In a broader perspective, it would be great to be able to write GPU-accelerated Rust without having to write too much in some GPU-specific DSL or framework - even if the computation would need to designed with a bit of GPU "style" in mind.

dlight commented 4 years ago

OpenMP, which is similiar in spirit to Rayon, is able to offload portions of C and C++ programs to GPUs. Maybe Rayon could leverage the existing OpenMP infrastructure instead of building one from scratch. But being able to compile Rust to SPIR-V, nvptx or amdgpu is also needed.

There's also sycl that leverages OpenCL to provide a high-level way to build heterogeneous C++ programs that runs on both CPU and GPU; could be an interesting model for a Rust library to based on.

Walther commented 4 years ago

Possibly relevant comment in this issue https://github.com/rayon-rs/rayon/issues/778

There's an unstable target for nvptx64-nvidia-cuda, but it doesn't seem like anyone is working on it. Here's the tracking bug: rust-lang/rust#38789

Walther commented 4 years ago

Related and probably of interest: https://github.com/EmbarkStudios/rust-gpu

rcarson3 commented 3 years ago

So as someone who's spent their fair share of time working with HPC applications and various abstraction layers/libraries to get things onto the GPU within C++ and actually run with a nice speed boost, it doesn't appear to me that Rayon is an appropriate crate for such GPU offloading. Another crate would be more suitable that's capable at the very least of fusing small kernels together and targeting various backends (CUDA, HIP, SYCL, and etc). Data management between the device and host code would probably also need to be its own crate as well seeing how that can be quite complex of an issue as well. You could probably look what's being done over in C++ land for some ideas for how to accomplish this (CARE, Umpire, RAJA, Kokkos, and so many others). Honestly, the field is evolving quite a bit at this time for what these abstraction layers would look like, and we're still figuring out ways to improve them and make them easier to use.

dlight commented 3 years ago

But why can't rayon just replicate whatever OpenMP does? Down to using the same LLVM mechanisms that implement OpenMP.

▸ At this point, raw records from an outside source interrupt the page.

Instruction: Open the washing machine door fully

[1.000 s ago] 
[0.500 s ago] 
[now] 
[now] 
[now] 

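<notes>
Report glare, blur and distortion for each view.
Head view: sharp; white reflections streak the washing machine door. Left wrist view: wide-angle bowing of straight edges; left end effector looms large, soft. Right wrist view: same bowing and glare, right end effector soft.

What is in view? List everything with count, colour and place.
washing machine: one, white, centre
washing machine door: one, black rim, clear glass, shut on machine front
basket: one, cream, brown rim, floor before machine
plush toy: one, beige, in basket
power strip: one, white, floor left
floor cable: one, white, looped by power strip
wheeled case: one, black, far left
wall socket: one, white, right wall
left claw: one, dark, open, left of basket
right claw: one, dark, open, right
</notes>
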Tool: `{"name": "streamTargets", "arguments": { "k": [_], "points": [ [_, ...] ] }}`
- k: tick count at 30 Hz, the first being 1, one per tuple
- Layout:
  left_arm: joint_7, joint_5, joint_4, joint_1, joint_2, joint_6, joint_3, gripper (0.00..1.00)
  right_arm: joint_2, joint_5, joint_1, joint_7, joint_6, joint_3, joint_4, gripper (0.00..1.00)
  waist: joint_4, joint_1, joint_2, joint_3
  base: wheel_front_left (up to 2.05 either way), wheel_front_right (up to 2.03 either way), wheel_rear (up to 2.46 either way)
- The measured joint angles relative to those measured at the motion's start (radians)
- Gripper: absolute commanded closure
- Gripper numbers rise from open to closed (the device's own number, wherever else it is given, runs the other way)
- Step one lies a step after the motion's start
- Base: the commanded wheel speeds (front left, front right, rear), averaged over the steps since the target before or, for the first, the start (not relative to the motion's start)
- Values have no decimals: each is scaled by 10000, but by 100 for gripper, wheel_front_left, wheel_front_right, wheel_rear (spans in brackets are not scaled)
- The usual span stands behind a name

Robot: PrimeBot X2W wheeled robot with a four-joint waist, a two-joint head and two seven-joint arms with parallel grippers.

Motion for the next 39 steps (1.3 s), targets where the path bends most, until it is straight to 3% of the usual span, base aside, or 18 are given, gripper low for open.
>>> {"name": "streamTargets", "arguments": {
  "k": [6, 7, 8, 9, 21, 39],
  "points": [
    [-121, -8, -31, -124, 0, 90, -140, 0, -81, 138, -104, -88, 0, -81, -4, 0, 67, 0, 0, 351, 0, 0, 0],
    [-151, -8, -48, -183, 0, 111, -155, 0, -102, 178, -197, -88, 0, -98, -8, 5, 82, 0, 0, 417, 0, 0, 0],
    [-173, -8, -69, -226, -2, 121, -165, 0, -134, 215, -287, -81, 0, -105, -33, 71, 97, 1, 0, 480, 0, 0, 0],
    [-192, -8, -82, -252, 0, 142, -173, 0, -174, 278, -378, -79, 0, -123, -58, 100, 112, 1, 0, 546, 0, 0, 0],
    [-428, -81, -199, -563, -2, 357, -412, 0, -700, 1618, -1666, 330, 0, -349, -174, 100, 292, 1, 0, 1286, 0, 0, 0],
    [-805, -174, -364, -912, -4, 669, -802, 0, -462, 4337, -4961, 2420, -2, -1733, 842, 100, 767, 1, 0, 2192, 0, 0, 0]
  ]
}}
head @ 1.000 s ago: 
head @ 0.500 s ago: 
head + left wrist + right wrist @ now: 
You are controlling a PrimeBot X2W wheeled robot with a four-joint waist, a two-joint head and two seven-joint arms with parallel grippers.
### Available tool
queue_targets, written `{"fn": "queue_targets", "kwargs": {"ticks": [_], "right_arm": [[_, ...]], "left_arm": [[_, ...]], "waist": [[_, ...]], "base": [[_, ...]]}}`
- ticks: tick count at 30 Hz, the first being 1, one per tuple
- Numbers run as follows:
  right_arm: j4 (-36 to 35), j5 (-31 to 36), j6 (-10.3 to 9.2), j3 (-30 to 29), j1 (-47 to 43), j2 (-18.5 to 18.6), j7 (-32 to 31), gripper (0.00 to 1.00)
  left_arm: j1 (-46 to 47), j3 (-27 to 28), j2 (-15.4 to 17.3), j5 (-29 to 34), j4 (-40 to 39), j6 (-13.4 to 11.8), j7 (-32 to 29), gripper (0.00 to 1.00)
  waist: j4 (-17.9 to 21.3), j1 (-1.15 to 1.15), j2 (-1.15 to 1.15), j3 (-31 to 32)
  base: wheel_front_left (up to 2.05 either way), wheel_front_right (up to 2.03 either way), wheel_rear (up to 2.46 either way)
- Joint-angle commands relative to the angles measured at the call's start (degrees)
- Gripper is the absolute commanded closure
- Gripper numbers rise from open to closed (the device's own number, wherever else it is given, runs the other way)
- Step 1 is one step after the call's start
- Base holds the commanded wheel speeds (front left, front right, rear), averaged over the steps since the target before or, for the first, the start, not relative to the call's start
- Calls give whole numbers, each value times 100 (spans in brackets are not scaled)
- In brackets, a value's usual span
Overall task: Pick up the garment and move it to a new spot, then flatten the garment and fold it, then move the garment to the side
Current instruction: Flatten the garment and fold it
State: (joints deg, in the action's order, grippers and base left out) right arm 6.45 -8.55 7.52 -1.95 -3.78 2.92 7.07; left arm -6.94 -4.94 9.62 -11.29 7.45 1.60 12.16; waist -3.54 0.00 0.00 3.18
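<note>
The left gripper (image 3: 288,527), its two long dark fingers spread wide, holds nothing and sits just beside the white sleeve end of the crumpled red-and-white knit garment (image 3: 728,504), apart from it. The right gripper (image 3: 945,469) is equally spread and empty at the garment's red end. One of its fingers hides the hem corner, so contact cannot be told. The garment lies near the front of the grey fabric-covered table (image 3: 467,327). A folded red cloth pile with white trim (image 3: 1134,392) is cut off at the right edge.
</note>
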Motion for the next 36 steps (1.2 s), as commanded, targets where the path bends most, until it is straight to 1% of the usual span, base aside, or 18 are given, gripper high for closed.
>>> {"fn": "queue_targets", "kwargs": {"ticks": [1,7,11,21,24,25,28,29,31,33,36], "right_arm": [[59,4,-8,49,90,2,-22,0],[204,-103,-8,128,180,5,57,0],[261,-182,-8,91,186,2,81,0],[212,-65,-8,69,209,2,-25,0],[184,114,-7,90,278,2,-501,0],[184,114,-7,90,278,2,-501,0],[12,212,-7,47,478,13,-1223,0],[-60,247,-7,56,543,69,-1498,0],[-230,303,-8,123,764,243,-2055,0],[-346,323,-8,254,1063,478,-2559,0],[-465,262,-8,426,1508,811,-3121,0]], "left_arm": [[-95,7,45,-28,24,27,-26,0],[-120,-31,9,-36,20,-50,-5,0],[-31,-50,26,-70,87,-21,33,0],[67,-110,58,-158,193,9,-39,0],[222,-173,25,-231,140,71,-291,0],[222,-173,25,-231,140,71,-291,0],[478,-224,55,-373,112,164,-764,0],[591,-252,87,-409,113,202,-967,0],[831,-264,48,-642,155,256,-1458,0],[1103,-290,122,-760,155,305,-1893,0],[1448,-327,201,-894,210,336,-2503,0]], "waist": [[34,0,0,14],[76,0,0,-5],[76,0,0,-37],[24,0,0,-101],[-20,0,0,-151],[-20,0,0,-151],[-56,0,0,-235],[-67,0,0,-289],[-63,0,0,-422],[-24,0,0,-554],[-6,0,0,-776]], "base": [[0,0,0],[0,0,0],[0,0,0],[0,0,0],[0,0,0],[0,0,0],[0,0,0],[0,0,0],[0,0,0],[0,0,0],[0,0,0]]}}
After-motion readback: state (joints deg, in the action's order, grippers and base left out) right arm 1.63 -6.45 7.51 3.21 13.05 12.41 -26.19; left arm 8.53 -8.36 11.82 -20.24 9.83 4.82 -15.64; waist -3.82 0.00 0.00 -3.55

This is already done! You don't need to bring CUDA or other stuff to the picture.

Here's a link: Can OpenMP be used for GPUs?

cuviper commented 3 years ago

Rayon is a pure library, with no compiler integration at all.

rcarson3 commented 3 years ago

So, I'm well aware of the use of OpenMP for target offloading. It's pretty much the only reasonable way to get Fortran code to run on the GPU. You can even get fairly decent speed-ups using OpenMP target-offloading if you do everything right. However, OpenMP is deeply integrated with internals related to the compiler. I mean the C/C++/Fortran versions all require compiler directives (#pragma/!$OMP) for example. I don't know of many people who like monkey around with compiler intrinsic in order to get things to work.

If the Rayon team wanted to they definitely could go down that route, but I would imagine that would also require them working more with the rust compiler team to get things up and going. Alternatively, another crate could be formed to take up that task as well.

dlight commented 3 years ago

@cuviper yes, but perhaps it should hook into the compiler. Other languages do this, why not Rust?

(But in this case, this issue is filed at the wrong repo)

dlight commented 3 years ago

But another route would be to write a Rayon-like GPU library with rust-gpu, and make it an optional dependency of Rayon.

This sounds more actionable (as in, work in a MVP could be started right now), but currently rust-gpu is very restricted.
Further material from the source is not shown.